It s Time To Start Selling Money Market Funds

Post on: 4 Май, 2015 No Comment

It s Time To Start Selling Money Market Funds

Click here to listen to Eugene Groysman discussing what to do with money market funds

The Federal Reserve Bank of Boston revealed this week that between 2007 and 2011 at least 21 out of 341 money market funds reviewed would have “broken the buck” without support from their sponsor firms. As interest rates have fallen to levels that don’t even cover a money market fund’s operating costs, fund sponsors have subsidized their money market funds just enough to prevent them from breaking the buck, and no more. This is why so many money market funds have paid no interest since the beginning of the year, and one of two reasons its time to start selling money market funds.

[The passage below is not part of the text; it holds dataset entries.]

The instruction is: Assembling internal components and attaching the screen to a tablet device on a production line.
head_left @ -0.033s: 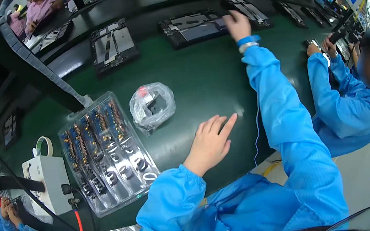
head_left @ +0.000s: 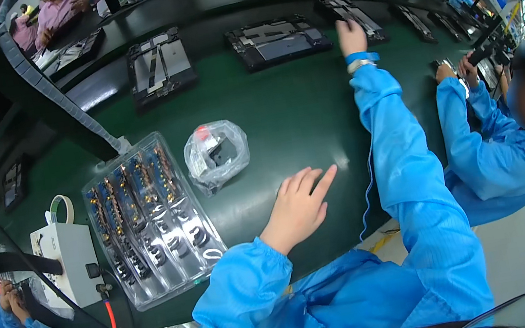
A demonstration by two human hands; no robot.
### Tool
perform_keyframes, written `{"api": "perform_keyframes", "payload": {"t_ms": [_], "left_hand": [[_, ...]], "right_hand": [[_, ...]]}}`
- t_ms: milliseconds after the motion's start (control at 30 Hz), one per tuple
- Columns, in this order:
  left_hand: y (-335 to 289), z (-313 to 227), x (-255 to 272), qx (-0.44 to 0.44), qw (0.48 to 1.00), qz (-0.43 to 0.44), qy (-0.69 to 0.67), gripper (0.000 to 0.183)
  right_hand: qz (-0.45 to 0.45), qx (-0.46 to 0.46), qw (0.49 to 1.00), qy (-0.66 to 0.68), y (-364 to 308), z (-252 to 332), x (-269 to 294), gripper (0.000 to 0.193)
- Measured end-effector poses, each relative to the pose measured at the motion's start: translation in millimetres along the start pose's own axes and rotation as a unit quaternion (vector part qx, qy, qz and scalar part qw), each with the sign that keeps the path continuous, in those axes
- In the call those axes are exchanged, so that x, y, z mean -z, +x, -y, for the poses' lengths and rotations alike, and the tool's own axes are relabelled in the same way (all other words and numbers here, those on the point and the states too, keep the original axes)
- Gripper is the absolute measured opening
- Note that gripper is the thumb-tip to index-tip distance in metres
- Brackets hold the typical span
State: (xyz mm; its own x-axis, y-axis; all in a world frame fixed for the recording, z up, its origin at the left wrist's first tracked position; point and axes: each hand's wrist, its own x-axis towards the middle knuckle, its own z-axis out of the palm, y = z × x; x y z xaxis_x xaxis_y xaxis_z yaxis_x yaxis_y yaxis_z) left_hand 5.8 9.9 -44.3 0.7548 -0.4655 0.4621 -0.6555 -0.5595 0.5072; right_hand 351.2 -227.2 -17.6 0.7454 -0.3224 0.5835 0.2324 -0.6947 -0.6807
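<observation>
While a clear bag (head_left: 238, 144) is sitting on the green table (head_left: 296, 114), a white box (head_left: 75, 262) is standing well to its left. Between that box and the bag, a clear tray (head_left: 180, 271) is holding rows of small parts. Past the bag, a bit to its left, a flat first device (head_left: 175, 57) is lying with its insides showing. Nearer the person than the bag, and to its right, the left hand (head_left: 294, 210) is holding nothing, its fingers loose and apart. Beyond the bag, also to its right, a second device (head_left: 280, 39) is lying flat. Farther right of the bag, the right hand (head_left: 352, 38) is hovering at the near left edge of a third device (head_left: 358, 10). Its fingertips are blurring, so I can't say if they are gripping, touching or just close. To do this well, I'm thinking the fingers should be pinching only the firm rim, sparing the thin strips. Well right of the bag, a co-worker (head_left: 494, 151) is working, so elbows should be staying tucked in.
</observation>
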Motion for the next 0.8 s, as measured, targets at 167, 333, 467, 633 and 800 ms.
{"api": "perform_keyframes", "payload": {"t_ms": [167,333,467,633,800], "left_hand": [[4.4,-0.1,7.5,0.014,0.999,0.025,-0.018,0.064],[11.3,0.8,9.6,0.047,0.998,0.044,-0.024,0.063],[14.8,1.7,9.8,0.057,0.996,0.052,-0.035,0.064],[17.0,1.2,10.4,0.072,0.995,0.059,-0.039,0.063],[19.2,-1.0,7.8,0.071,0.995,0.065,-0.032,0.062]], "right_hand": [[-0.053,-0.512,0.795,0.322,59.6,-63.9,36.9,0.023],[-0.086,-0.554,0.711,0.425,82.2,-63.6,34.0,0.021],[-0.090,-0.561,0.708,0.418,81.1,-62.3,16.6,0.025],[0.033,-0.537,0.698,0.473,85.7,-79.5,15.9,0.035],[0.019,-0.503,0.744,0.440,58.4,-57.7,24.6,0.036]]}}
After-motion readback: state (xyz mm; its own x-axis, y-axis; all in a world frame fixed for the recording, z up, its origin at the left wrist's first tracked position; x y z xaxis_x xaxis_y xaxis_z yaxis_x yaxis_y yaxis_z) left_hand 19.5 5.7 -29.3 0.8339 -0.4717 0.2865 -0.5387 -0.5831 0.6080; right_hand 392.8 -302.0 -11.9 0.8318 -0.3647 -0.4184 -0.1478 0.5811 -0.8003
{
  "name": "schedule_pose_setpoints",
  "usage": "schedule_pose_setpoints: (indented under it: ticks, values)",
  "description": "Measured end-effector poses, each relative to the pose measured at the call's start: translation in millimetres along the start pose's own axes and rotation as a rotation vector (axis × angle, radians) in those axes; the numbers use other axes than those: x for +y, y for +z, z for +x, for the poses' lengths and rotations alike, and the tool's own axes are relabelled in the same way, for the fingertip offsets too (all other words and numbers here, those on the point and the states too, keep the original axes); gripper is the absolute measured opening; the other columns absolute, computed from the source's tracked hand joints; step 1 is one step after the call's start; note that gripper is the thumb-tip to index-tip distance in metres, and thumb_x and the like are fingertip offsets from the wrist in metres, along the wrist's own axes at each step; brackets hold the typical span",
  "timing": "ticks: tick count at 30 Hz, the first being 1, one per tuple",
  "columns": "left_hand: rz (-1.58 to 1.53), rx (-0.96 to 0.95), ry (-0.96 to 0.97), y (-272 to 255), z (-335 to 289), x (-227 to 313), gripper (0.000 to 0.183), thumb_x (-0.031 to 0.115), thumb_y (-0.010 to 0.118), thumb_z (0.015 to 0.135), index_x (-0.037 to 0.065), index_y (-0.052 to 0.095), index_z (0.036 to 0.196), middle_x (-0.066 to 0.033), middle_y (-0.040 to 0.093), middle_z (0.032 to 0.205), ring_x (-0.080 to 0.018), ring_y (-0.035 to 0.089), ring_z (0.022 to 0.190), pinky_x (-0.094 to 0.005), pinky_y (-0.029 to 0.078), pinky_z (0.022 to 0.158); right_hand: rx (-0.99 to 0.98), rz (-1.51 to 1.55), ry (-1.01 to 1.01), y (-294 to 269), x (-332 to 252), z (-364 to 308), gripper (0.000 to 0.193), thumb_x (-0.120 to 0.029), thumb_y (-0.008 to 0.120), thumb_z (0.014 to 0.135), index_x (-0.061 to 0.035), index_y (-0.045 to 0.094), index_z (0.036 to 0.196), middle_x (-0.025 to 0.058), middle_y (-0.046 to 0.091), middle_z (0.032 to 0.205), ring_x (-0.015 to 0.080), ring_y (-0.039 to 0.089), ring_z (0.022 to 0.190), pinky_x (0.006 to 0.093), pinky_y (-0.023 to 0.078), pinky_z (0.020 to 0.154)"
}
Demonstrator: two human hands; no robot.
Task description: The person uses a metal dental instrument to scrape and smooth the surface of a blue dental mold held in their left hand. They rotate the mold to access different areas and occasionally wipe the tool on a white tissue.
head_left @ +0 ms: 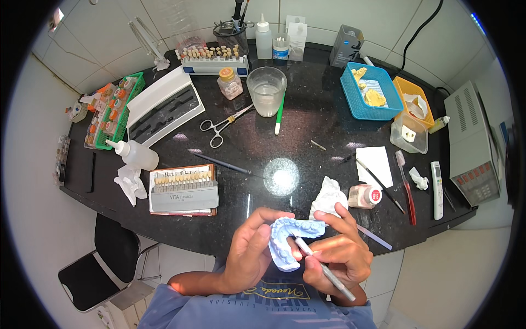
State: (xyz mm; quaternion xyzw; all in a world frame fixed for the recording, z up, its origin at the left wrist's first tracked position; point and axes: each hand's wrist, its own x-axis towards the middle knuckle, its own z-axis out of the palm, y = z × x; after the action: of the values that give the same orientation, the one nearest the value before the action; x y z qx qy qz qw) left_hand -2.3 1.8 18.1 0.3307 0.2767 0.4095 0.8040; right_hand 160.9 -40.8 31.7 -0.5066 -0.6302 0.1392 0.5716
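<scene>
A blue plaster dental cast (282,241), horseshoe-shaped with a row of teeth, is held up over the near edge of the table. My left hand (249,241) grips its left side, with the thumb resting against it. In my right hand (345,249) is a slim silver metal-handled tool (334,279), held like a pen. Its tip points to the inner curve of the cast, but I cannot make out its working end. One raised finger of the right hand is near the cast's right end. Just beyond that hand lie a crumpled white tissue (329,198) and a small pink-labelled bottle (364,196).
On the dark table (241,189) are a tooth shade guide (183,186), scissor-like forceps (219,130) and a glass of liquid (266,90). Blue (350,104) and orange (411,88) baskets stand back right. A red toothbrush (406,186) lies right, near a grey machine (471,137).
</scene>
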Motion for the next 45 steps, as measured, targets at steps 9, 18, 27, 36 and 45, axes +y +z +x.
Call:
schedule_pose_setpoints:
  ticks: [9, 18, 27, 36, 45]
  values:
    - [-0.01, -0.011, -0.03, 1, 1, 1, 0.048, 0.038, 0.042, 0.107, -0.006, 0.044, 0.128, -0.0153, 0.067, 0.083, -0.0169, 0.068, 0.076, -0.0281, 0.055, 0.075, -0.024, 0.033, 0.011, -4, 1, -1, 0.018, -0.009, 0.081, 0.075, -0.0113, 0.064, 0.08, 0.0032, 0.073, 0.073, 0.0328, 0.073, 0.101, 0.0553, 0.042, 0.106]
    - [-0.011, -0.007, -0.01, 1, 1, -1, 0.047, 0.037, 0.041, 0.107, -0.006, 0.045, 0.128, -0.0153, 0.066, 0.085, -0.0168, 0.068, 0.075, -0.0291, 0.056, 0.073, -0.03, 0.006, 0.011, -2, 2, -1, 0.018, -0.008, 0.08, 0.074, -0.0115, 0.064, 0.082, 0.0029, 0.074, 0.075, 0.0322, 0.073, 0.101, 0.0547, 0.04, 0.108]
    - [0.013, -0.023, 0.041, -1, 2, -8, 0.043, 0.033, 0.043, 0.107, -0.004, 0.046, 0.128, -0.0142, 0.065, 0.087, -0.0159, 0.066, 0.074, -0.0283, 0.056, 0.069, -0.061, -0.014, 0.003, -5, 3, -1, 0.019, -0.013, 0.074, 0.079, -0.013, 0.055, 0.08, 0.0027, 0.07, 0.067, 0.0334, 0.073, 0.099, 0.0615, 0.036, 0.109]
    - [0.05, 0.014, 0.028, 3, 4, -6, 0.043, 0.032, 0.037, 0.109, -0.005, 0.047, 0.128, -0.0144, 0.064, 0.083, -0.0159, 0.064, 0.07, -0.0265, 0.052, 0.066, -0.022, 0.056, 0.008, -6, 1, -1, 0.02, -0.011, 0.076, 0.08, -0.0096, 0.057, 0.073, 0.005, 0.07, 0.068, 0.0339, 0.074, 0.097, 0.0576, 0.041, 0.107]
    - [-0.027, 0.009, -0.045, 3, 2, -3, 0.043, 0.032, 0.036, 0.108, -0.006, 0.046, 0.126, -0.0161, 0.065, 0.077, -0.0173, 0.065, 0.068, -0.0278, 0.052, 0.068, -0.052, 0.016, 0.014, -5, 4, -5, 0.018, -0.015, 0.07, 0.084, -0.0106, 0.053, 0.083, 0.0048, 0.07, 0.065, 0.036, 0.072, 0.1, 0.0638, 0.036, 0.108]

At some point, it won’t make sense for fund sponsors to keep subsidizing these funds. When the Fed speaks of keeping rates low through 2014, they are telling money market fund sponsors that they will have to continue to subsidize their funds for at least 2 more years. And, when the Fed talks of further monetary stimulus, they are telling fund sponsors that the subsidies may have to be bigger. When fund sponsors have had enough, you’ll see money market funds closing down entirely. Both JP Morgan (JPM) and Goldman Sachs (GS) have already taken a first step to limit their subsidies by closing their European money market funds to new investors.

The second reason it’s time to start selling money market funds is that investors who are ahead of the curve are already finding better places to put their cash. This is why total assets in money market funds have shrunk to $2.5 trillion from $3.6 trillion 3 years ago. Investors who wait until the bitter end will find themselves competing for decent high income investments at the same time investors with $2.5 trillion will be looking for exactly the same thing.

Don’t wait until a fund closure forces you to take action.

If you have taken money out of the market and have it parked in a money market fund, think about putting a portion of your money market fund holdings into stocks like American Capital Agency Corp. (AGNC) to improve your yield.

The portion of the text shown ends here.